Possible Duplicate:
Dealing with accuracy problems in floating-point numbers
I was quite surprised why I tried to multiply a float in C (with GCC 3.2) and that it did not do as I expected.. As a sample:
int main() {
float nb = 3.11f;
nb *= 10;
printf("%f\n", nb);
}
Displays: 31.099998
I am curious regarding the way floats are implemented and why it produces this unexpected behavior?
First off, you can multiply floats. The problem you have is not the multiplication itself, but the original number you've used. Multiplication can lose some precision, but here the original number you've multiplied started with lost precision.
This is actually an expected behavior. floats are implemented using binary representation which means they can't accurately represent decimal values.

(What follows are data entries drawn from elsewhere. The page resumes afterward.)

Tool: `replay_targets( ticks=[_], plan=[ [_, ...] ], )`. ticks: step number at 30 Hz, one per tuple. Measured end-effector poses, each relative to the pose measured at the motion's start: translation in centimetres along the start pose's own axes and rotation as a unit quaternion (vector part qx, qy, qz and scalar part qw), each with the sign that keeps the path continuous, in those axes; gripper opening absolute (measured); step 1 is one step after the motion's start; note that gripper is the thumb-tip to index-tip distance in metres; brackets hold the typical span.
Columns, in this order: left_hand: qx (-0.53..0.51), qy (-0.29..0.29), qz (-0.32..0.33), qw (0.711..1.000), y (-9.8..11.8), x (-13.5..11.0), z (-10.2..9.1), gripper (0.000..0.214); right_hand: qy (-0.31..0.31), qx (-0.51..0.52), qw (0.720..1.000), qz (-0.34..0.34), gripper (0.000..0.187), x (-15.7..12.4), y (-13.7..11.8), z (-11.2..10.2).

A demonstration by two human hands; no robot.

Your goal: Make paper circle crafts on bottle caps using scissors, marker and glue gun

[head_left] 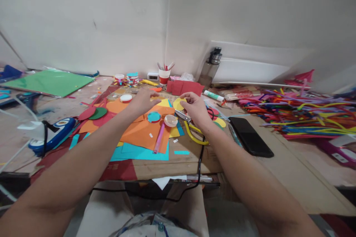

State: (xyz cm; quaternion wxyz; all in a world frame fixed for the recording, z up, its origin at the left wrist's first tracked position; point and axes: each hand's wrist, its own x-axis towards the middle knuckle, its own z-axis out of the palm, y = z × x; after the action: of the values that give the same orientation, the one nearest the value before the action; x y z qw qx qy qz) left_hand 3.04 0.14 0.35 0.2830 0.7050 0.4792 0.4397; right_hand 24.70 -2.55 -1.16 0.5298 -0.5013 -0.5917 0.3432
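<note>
My right hand [195, 109] pinches the edge of a yellow paper circle [178, 104] between thumb and fingers. Just below that hand lie scissors [191, 135] with yellow handles, their blades pointing up and left. My left hand [144, 101] is held over the paper pile with fingers apart and nothing in them. Between my arms, a small white cup [170, 120] and a blue disc with a red rim [154, 117] rest on orange paper [141, 135]. A pink tube [159, 139] lies beside them. Near my left wrist sits a white-topped round piece [126, 98].
A black phone [250, 136] and a heap of coloured pipe cleaners [303, 113] lie at the right. Behind stand a bottle [209, 72] and a pen cup [164, 75]. A glue stick [213, 95] lies nearby. At the left are a green sheet [52, 81] and a blue case [54, 137].
</note>
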Motion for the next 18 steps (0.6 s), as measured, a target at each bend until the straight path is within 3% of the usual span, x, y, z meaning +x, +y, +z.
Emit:
replay_targets(
  ticks=[5, 7, 11, 15, 18],
  plan=[
    [-0.030, -0.156, 0.155, 0.975, 1.7, -1.5, 1.7, 0.048, -0.024, 0.105, 0.989, 0.097, 0.025, -0.3, -0.4, 0.5],
    [-0.017, -0.148, 0.170, 0.974, 1.8, -2.0, 2.4, 0.051, -0.054, 0.154, 0.979, 0.121, 0.032, -0.5, -0.9, 0.6],
    [-0.001, -0.111, 0.135, 0.985, 1.4, -2.4, 3.1, 0.033, -0.108, 0.195, 0.966, 0.128, 0.043, -1.0, -1.6, 0.7],
    [0.016, -0.053, 0.126, 0.990, 1.2, -2.0, 2.7, 0.015, -0.114, 0.217, 0.963, 0.108, 0.044, -1.2, -1.8, 1.0],
    [-0.011, 0.018, 0.082, 0.996, 1.4, -1.5, 2.1, 0.009, -0.095, 0.225, 0.964, 0.101, 0.048, -1.3, -1.7, 1.2]
  ],
)
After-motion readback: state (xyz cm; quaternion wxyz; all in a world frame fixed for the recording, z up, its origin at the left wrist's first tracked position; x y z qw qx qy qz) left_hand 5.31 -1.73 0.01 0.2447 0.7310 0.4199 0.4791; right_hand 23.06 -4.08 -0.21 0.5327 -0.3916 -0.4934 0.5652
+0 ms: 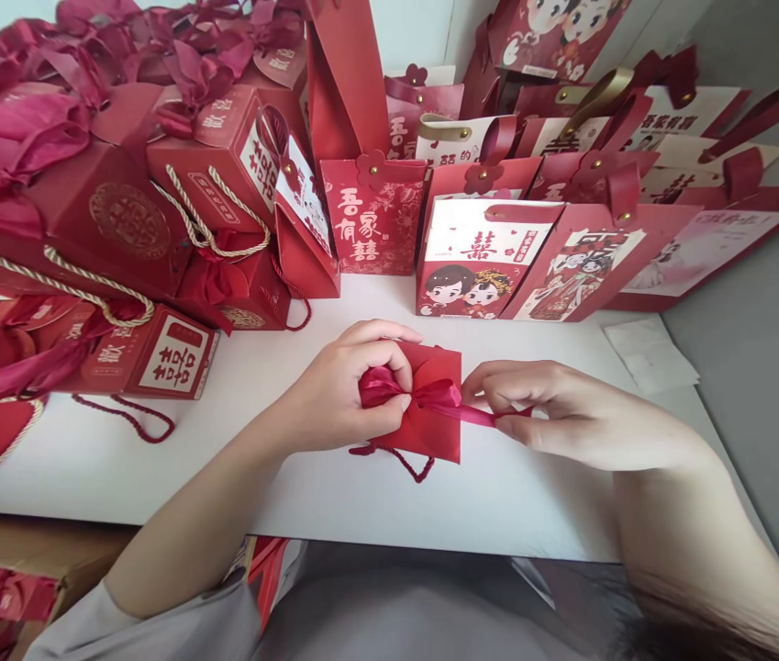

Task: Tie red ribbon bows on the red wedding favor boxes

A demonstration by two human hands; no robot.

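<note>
A small red gift box stands on the white table in front of me, with a dark red cord handle hanging at its near side. A shiny crimson ribbon bow lies across its top. My left hand is closed, thumb and forefinger pinching the bow near its knot and left loop. To the right of the box, my right hand is closed on a ribbon tail, which runs taut from the knot. The ribbon's end is partly hidden by the fingers.
Red gift boxes with ribbon bows are stacked at the left. Printed red and white gift bags stand in rows at the back. A folded white tissue lies at the right. A cardboard carton sits below the table's left front edge.
</note>
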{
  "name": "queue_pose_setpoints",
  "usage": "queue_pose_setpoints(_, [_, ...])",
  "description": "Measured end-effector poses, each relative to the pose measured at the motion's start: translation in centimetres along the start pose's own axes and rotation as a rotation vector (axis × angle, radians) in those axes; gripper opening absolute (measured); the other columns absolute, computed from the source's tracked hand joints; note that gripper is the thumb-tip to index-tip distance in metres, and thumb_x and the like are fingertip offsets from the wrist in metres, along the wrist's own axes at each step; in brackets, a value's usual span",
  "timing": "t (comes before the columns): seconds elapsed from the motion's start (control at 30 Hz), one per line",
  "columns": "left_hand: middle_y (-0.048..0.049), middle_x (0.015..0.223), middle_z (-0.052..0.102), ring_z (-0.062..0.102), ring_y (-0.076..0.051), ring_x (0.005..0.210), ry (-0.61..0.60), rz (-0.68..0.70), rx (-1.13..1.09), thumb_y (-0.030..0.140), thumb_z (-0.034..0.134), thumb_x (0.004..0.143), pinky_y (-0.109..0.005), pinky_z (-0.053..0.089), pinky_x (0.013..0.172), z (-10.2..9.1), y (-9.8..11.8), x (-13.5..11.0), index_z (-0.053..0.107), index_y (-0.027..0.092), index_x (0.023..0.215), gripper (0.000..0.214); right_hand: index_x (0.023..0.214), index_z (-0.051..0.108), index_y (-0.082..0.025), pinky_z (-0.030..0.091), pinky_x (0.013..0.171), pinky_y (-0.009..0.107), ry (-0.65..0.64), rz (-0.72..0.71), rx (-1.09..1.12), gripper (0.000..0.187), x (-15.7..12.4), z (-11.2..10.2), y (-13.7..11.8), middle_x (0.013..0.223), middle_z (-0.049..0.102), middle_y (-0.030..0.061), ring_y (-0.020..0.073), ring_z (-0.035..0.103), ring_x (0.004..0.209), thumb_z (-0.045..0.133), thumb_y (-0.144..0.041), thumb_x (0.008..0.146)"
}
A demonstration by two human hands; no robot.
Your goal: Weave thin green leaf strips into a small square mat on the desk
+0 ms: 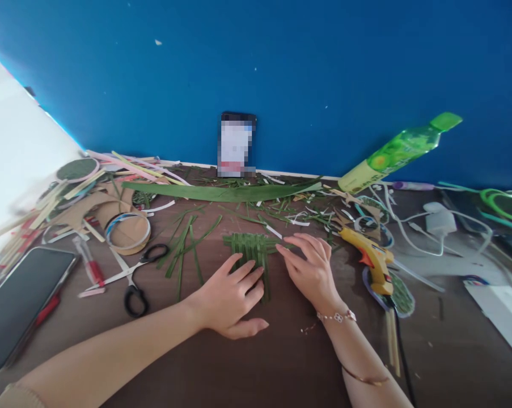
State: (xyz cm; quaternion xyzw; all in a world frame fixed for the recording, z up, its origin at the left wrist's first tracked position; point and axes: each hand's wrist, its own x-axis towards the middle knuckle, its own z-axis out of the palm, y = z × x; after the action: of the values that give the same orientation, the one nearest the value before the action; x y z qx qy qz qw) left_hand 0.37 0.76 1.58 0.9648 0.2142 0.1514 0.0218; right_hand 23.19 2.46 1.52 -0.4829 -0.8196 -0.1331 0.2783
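Blue wall [187,73], brown table [298,368]; a woven leaf mat [248,246] lies at centre. The left hand [232,297] rests spread over its near side; the right hand [310,269], loosely curled at right, has an unclear hold.

The fingers of the left hand [234,297] cover part of the woven green strips [248,245], and whether the right hand [313,272] touches their outer ends cannot be told. Blocky pixels mask the screen of the upright phone [235,144]. The dark phone [26,306] runs past the left edge, a flat white piece [500,311] past the right, the black cord [402,360] past the bottom. The glue gun [378,260] partly hides a green oval [402,296]. Print on the bottle [396,154] is too blurred to read.
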Motion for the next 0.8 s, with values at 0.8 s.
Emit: queue_pose_setpoints(0.8, [-0.0148, 0.127, 0.057, 0.046, -0.033, 0.120, -0.027, 0.008, -0.043, 0.059, 0.032, 0.088, -0.051, 0.027, 0.104, 0.00, -0.13, 0.02, 0.063, 0.012, 0.110, 0.060, 0.087, 0.070, -0.028, 0.040, 0.089, 0.042, -0.013, 0.022, 0.030, 0.024, -0.23, 0.31, 0.15, 0.103, 0.066, 0.0042, 0.0218, 0.057, 0.103, 0.058, -0.008, 0.080])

See MSDN for more information.
You can also see in the description of float that it has 6-7 significant digits accuracy. In your example if you round 31.099998 to 7 significant digits you will get 31.1 so it still works as expected here.
double type would of course be more accurate, but still has rounding error due to it's binary representation while the number you wrote is decimal.

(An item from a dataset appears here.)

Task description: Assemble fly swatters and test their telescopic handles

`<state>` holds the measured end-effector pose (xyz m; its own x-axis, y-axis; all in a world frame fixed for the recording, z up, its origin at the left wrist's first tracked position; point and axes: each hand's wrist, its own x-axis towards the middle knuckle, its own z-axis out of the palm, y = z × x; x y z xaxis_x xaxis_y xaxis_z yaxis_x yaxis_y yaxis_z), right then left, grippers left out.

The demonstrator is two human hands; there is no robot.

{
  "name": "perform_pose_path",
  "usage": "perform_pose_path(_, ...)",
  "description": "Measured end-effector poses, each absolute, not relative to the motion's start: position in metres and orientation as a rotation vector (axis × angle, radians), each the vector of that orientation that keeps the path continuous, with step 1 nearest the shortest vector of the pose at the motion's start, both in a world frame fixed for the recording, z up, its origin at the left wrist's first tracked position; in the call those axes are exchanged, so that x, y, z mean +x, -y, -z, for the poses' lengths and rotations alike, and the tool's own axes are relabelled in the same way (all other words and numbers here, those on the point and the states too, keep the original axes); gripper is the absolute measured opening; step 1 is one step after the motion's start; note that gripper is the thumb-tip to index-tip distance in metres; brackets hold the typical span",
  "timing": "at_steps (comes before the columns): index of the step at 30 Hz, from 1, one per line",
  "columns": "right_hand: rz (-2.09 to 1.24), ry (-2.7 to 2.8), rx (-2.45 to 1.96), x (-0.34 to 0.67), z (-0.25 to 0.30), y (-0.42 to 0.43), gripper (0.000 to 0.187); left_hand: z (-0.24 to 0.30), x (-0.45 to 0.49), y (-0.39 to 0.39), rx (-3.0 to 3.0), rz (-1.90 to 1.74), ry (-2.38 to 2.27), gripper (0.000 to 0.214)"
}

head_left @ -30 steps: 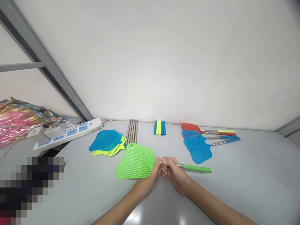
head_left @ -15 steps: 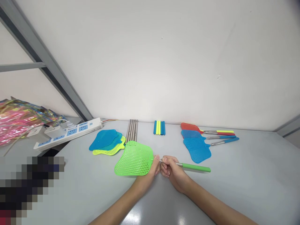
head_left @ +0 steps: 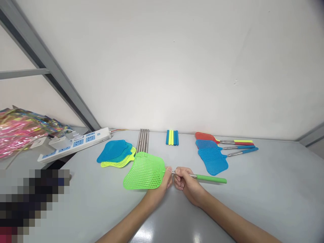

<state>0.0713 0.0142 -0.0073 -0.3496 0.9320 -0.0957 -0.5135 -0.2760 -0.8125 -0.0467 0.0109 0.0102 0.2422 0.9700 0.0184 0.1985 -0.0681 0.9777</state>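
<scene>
A green fly swatter with a perforated head, metal rod and green grip is held level above the table. My left hand is closed on its neck, where the head meets the rod. My right hand is wrapped around the metal rod, just left of the green grip. A short stretch of rod shows between the two hands. Behind the green head lie loose blue swatter heads and a yellow one, stacked together. Beside them several metal rods are lined up.
Blue and yellow grip sleeves lie in a row near the wall. To the right rest several swatters with handles, a red one and blue ones. A power strip with plugs and shiny plastic packages occupy the left.
The gap between my hands has widened slightly, with a little more rod visible. Both hands keep their hold on the green fly swatter.
</scene>
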Motion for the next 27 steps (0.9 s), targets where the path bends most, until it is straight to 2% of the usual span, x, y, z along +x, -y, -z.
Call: perform_pose_path(27,-1.757,0.966,-0.759,0.077,0.001,-0.028,0.023,-0.006,-0.044,-0.020,1.394,-1.034,-1.184,0.045)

If you want complete accuracy for decimal numbers, you should use a decimal type. This type exists in languages like C#. http://msdn.microsoft.com/en-us/library/system.decimal.aspx
You can also use rational numbers representation. Using two integers which will give you complete accuracy as long as you can represent the number as a division of two integers.
This is working as expected. Computers have finite precision, because they're trying to compute floating point values from integers. This leads to floating point inaccuracies.

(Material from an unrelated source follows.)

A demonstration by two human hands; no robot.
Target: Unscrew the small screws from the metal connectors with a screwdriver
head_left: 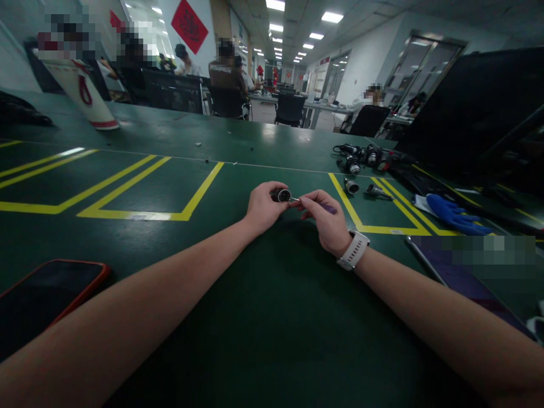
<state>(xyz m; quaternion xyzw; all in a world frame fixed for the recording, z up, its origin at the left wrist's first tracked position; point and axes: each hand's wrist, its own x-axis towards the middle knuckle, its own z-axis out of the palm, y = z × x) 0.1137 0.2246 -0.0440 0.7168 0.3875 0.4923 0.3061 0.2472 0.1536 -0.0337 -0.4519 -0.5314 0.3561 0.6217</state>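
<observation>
Left hand (263,208): closed on a small cylindrical part (281,195), pinched between thumb and fingertips. Dark matte barrel, with a round, pale metallic end face turned toward the right hand.

Right hand (325,224): narrow pinch on a slim screwdriver-like tool (328,209). Purple handle and a thin bright metal shaft, tip at the end face of the part; actual contact too small to confirm. Smooth white watch (353,250) strapped to the wrist.

Location of the part: mid-table, between both hands, low over the green mat (272,317). Resting or lifted: cannot tell.

Right side: tangled heap of similar dark round parts (365,157) with black leads, well apart from the hands. Two loose pieces (351,185) nearer, beside the yellow tape lines (199,195). Limp blue glove (453,214) further right.

Left side: flat, glossy dark phone (46,294) in a red case near the left forearm. Tapered white paper cup (85,93) with red print toward the far edge of the table.

Mat surface: smooth, dark green, slightly sheened, marked with flat yellow rectangles.
</observation>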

The Floating point wikipedia page goes into far more detail on the representation and resulting accuracy problems than I could here :)
Interesting real-world side-note: this is partly why a lot of money calculations are done using integers (cents) - don't let the computer lose money with lack of precision! I want my $0.00001!
From Wikipedia article:
The fact that floating-point numbers cannot precisely represent all real numbers, and that floating-point operations cannot precisely represent true arithmetic operations, leads to many surprising situations. This is related to the finite precision with which computers generally represent numbers.
In the Python communities we often see people surprised at this, so there are well-tested-and-debugged FAQs and tutorial sections on the issue (of course they're phrased in terms of Python, not C, but since Python delegates float arithmetic to the underlying C and hardware anyway, all the descriptions of float's mechanics still apply).
It's not the multiplication's fault, of course -- remove the statement where you multiply nb and you'll see similar issues anyway.
Floating points are not precise because they use base 2 (because it's binary: either 0 or 1) instead of base 10. And base 2 converting to base 10, as many have stated before, will cause rounding precision issues.
The number 3.11 cannot be represented in binary. The closest you can get with 24 significant bits is 11.0001110000101000111101, which works out to 3.1099998950958251953125 in decimal.
If your number 3.11 is supposed to represent a monetary amount, then you need to use a decimal representation.